APPROXIMATE PURCHASE DATE: TBA xD

BUDGET RANGE: $1000 Before / After Rebates(better with rebates)

SYSTEM USAGE FROM MOST TO LEAST IMPORTANT: gaming, surfing the internet, watching movies

PARTS NOT REQUIRED: keyboard, mouse, monitor, speakers, OS
*RAM,HDD and Optical Drive maybe not necessary cuz i have a Pc right now and i can use those.
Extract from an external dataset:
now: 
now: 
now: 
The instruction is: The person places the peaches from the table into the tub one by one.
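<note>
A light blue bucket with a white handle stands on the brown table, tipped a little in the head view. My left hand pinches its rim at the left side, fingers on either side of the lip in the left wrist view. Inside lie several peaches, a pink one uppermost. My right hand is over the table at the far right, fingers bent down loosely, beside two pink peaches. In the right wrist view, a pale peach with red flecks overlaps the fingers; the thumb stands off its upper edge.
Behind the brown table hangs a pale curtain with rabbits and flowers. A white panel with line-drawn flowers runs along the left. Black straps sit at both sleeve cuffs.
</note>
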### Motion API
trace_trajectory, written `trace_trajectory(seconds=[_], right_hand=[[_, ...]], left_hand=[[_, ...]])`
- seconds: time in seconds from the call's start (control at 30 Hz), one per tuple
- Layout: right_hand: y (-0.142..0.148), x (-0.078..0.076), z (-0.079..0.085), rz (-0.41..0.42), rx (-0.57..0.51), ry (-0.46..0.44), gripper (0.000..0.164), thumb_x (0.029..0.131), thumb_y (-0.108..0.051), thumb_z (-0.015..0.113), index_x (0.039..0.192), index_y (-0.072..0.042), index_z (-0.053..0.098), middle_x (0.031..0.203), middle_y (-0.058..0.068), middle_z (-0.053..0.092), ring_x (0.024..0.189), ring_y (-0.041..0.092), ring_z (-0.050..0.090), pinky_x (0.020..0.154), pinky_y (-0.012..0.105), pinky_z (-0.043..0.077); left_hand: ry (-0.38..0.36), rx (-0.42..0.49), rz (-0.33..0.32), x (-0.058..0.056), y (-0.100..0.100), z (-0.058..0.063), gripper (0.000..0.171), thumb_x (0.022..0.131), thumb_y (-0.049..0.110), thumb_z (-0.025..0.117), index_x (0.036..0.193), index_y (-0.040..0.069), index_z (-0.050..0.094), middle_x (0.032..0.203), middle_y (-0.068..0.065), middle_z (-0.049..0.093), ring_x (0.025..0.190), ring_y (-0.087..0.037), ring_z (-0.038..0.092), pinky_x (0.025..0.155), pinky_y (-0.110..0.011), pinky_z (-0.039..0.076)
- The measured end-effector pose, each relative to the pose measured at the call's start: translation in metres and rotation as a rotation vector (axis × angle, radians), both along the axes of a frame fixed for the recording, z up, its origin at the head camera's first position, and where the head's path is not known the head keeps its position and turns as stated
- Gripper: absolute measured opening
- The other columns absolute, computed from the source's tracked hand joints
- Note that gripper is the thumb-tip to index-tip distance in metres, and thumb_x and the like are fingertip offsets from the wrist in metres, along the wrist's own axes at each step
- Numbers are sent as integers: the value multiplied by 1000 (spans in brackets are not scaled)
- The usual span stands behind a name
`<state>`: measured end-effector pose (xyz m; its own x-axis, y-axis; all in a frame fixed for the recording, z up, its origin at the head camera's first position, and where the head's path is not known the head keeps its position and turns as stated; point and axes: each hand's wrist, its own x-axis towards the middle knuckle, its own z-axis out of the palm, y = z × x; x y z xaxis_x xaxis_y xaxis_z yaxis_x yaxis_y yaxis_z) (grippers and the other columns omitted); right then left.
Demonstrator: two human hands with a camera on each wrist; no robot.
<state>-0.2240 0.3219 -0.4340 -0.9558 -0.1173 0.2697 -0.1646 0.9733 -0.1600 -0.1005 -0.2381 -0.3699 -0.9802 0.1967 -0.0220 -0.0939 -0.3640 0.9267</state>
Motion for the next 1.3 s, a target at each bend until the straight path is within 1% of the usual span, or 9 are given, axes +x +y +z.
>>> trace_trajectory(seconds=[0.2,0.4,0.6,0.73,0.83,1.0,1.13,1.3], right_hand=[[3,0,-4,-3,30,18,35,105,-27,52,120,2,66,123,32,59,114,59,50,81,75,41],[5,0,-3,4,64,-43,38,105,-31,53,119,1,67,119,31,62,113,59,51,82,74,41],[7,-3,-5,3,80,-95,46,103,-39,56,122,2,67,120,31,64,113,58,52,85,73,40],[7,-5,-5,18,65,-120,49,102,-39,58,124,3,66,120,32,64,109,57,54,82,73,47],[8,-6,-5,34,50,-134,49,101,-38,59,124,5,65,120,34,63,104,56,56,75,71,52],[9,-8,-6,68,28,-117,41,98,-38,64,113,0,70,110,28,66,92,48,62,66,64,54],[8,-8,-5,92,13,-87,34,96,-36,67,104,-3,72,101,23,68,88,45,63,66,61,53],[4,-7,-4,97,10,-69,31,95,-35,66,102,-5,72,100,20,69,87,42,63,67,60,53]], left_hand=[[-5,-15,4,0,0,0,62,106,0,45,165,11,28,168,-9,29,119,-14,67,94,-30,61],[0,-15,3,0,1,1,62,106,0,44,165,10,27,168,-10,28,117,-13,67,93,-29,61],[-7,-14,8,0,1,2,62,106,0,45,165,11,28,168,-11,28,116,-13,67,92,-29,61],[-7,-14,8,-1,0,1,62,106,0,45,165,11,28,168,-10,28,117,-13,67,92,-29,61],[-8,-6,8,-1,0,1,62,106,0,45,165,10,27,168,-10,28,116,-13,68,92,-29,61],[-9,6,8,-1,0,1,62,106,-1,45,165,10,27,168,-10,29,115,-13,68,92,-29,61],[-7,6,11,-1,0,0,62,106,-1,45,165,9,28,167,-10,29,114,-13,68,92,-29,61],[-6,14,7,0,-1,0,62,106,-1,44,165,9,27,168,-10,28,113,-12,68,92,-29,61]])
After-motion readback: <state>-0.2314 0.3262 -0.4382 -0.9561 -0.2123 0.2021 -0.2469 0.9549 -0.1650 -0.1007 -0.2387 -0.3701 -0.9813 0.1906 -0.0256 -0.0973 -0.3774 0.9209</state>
PREFERRED WEBSITE(S) FOR PARTS: newegg.com, tigerdirect.com. ncix.com <-i dont know this website but if they have rebates good xD

COUNTRY OF ORIGIN: Texas,USA

PARTS PREFERENCES: Mm well i dont know about this because it's my first build xD so I dont know how they perform just looking reviews but reading and all ASUS, Biostar, HIS, EVGA, Cool Master, ThermalTake, etc (in other words the "famous" companies xD)

OVERCLOCKING: No / Maybe
SLI OR CROSSFIRE: No / Maybe

MONITOR RESOLUTION: 1024x768, 1280x1024, 1336x1215(i think is my monitor max resolution or so)

ADDITIONAL COMMENTS:
Hello all Im new in the "world" of PC building Im looking to buy a "mid-range" or so PC(i play games but not THAT high end games, I play Perfect World, Left 4 Dead, Starcraft 2, etc).
Right now I dont know how much im going to able to spend maybe $500-1000, in other words a im looking for a budget pc.
Ok here are the parts i found and i saw in some reviews they are good so here we go:

On all parts im open to new suggestions, o and by the way the parts im going to write are almost or the same price on tigerdirect and newegg but i dont know which one would you recommend also.


1.-Motherboard
ASUS M4A785-M Motherboard - AMD 785G Socket, AM2+, MicroATX, HDMI, USB 2.0, PCIe
I found this mother board and I think is good for it's SB710 Chipset that goes with the CPU below.

2.-CPU
Well like i said above i need a budget pc but at the same time a little fast CPU.
AMD Phenom II X2 550 Callisto 3.1GHz 2 x 512KB L2 Cache 6MB L3 Cache Socket AM3 80W Dual-Core Desktop Processor HDX550WFGMBOX

3.-PSU
The power supply I think that I don't need alot of power for a midrange pc:
OCZ ModXStream Pro Power Supply - 600-Watt, Modular, Dual +12V Rails, SATA, 80Plus

4.-CPU Fan:
Ok i researched into this because I want my CPU not to overheat or be hot so i found this 2 Fans.

*CPU fan 1:
ARCTIC COOLING Freezer 64 Pro 92mm Ceramic CPU Cooler

*CPU fan 2:
ZALMAN 9500A-LED 92mm 2 Ball CPU Cooler

5.-The famous Video Card or Graphic Card or GPU or "the-hardest-to-find card" xD:
Ok this is the most tire process I ever done.
Find a good,cheap or "in-budget", Cool and not so power consuming GPU(I know maybe im asking alot xD).
I found this one but Im not THAT sure if i should get it.
I also view TONS of reviews to look if the 9800GT, 9800GTX, 9800GTX+, GT240, GTS250, HD 4670, HD 4870, HD 4850, HD 5770, etc....and I can't find one suitable or I view bad reviews about the cards so I got hopeless.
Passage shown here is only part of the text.